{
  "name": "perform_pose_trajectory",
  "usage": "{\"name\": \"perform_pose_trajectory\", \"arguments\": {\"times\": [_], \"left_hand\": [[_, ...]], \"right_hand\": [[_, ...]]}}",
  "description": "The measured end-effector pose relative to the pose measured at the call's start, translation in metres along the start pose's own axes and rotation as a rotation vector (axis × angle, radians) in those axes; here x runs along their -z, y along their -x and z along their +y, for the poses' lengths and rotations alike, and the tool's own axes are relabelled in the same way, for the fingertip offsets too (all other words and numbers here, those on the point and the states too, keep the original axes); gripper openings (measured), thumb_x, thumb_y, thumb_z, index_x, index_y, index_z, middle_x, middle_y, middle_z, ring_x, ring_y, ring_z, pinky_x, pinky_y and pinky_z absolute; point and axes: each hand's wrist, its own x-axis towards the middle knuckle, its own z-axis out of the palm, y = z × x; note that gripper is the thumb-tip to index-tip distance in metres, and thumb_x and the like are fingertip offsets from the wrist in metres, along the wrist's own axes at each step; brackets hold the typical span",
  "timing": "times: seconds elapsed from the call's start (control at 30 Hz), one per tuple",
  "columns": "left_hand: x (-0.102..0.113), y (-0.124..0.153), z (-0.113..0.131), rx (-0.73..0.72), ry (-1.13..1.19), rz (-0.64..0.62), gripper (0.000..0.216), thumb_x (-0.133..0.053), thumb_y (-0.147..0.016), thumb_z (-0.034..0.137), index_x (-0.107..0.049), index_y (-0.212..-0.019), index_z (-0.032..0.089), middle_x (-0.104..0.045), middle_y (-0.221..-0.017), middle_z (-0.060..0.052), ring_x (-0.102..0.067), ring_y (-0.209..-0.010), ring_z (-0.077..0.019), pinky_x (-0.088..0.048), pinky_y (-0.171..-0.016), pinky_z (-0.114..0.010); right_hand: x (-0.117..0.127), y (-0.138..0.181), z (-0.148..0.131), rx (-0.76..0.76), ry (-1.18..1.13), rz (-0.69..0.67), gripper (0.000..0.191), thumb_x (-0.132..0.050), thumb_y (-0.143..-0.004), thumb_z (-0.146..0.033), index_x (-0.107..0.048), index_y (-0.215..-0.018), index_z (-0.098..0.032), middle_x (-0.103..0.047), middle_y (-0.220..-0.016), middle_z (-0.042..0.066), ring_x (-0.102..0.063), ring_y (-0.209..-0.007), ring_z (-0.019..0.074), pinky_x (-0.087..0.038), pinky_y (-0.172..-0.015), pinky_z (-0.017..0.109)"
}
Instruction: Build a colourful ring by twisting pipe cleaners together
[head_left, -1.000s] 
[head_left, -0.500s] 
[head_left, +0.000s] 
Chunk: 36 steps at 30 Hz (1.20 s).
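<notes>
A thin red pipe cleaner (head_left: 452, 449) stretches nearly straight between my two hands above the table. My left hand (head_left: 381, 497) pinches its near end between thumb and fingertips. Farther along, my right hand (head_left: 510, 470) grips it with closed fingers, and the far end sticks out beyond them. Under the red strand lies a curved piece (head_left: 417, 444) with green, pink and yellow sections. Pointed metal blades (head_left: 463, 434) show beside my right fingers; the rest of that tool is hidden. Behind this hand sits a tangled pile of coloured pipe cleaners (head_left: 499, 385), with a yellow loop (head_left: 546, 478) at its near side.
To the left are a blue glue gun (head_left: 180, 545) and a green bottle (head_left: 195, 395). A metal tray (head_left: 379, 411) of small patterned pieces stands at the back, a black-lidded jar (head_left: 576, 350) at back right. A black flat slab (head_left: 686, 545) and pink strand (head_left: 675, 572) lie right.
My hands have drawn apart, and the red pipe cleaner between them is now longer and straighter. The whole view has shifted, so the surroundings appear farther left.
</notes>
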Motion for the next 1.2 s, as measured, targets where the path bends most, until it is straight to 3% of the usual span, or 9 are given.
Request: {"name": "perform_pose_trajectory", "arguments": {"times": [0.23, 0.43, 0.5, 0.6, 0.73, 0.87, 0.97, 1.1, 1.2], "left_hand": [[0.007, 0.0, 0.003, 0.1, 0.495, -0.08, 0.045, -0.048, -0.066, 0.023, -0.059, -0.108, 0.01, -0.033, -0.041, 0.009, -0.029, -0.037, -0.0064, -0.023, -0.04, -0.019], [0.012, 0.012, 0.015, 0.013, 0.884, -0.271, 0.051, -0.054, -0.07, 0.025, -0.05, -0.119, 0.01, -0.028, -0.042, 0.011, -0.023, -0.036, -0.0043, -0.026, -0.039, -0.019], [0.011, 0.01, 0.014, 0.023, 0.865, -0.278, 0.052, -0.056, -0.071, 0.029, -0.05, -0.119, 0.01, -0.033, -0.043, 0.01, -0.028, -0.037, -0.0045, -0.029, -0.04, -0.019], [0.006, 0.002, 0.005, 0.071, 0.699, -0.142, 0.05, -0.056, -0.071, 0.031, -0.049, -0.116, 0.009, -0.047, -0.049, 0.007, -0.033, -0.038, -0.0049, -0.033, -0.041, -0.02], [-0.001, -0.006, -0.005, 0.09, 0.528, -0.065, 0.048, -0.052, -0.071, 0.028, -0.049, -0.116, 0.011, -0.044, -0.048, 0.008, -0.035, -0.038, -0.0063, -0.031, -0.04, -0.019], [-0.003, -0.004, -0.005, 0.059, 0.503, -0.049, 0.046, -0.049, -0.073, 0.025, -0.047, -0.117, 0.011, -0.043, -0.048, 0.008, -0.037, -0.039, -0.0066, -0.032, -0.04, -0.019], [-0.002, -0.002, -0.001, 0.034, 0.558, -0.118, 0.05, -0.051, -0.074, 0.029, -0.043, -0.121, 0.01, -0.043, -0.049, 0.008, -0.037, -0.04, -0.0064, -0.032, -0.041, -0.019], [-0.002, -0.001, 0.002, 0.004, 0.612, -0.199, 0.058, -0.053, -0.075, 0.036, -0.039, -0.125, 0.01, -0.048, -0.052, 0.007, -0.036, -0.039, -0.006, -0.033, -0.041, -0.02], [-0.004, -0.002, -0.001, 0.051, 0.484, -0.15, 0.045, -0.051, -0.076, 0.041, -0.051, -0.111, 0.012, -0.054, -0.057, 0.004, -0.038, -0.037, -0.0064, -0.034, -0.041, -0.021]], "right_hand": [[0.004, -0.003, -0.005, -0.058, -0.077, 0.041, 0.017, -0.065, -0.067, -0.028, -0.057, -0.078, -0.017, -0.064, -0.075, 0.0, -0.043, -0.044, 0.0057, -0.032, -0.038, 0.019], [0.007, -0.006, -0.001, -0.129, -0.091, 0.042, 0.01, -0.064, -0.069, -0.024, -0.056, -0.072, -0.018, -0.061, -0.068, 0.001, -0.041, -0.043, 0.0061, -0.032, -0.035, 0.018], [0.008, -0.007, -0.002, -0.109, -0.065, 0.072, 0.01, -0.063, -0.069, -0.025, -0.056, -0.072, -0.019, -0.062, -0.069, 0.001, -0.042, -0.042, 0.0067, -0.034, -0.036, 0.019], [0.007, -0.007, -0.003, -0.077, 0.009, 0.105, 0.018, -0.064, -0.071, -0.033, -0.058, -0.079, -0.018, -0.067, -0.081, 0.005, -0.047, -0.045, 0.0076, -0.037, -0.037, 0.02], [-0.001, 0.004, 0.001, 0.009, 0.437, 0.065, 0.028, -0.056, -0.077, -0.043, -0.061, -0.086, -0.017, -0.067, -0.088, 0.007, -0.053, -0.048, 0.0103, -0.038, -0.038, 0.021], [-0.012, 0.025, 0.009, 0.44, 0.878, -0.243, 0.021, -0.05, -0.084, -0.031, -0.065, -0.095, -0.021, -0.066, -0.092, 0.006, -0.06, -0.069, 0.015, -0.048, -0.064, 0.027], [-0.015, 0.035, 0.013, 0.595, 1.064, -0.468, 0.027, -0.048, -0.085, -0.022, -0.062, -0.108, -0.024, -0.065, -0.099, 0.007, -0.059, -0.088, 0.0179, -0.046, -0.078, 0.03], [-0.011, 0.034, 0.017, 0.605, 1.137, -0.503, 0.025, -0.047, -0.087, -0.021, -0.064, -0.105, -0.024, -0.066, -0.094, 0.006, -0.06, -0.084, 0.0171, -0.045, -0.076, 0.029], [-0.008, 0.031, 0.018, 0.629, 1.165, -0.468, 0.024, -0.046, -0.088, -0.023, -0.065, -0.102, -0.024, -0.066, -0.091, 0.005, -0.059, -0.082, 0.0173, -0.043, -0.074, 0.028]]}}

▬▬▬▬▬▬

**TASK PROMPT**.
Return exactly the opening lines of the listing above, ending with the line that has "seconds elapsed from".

**RESULT OF THIS TASK**.
{
  "name": "perform_pose_trajectory",
  "usage": "{\"name\": \"perform_pose_trajectory\", \"arguments\": {\"times\": [_], \"left_hand\": [[_, ...]], \"right_hand\": [[_, ...]]}}",
  "description": "The measured end-effector pose relative to the pose measured at the call's start, translation in metres along the start pose's own axes and rotation as a rotation vector (axis × angle, radians) in those axes; here x runs along their -z, y along their -x and z along their +y, for the poses' lengths and rotations alike, and the tool's own axes are relabelled in the same way, for the fingertip offsets too (all other words and numbers here, those on the point and the states too, keep the original axes); gripper openings (measured), thumb_x, thumb_y, thumb_z, index_x, index_y, index_z, middle_x, middle_y, middle_z, ring_x, ring_y, ring_z, pinky_x, pinky_y and pinky_z absolute; point and axes: each hand's wrist, its own x-axis towards the middle knuckle, its own z-axis out of the palm, y = z × x; note that gripper is the thumb-tip to index-tip distance in metres, and thumb_x and the like are fingertip offsets from the wrist in metres, along the wrist's own axes at each step; brackets hold the typical span",
  "timing": "times: seconds elapsed from the call's start (control at 30 Hz), one per tuple",

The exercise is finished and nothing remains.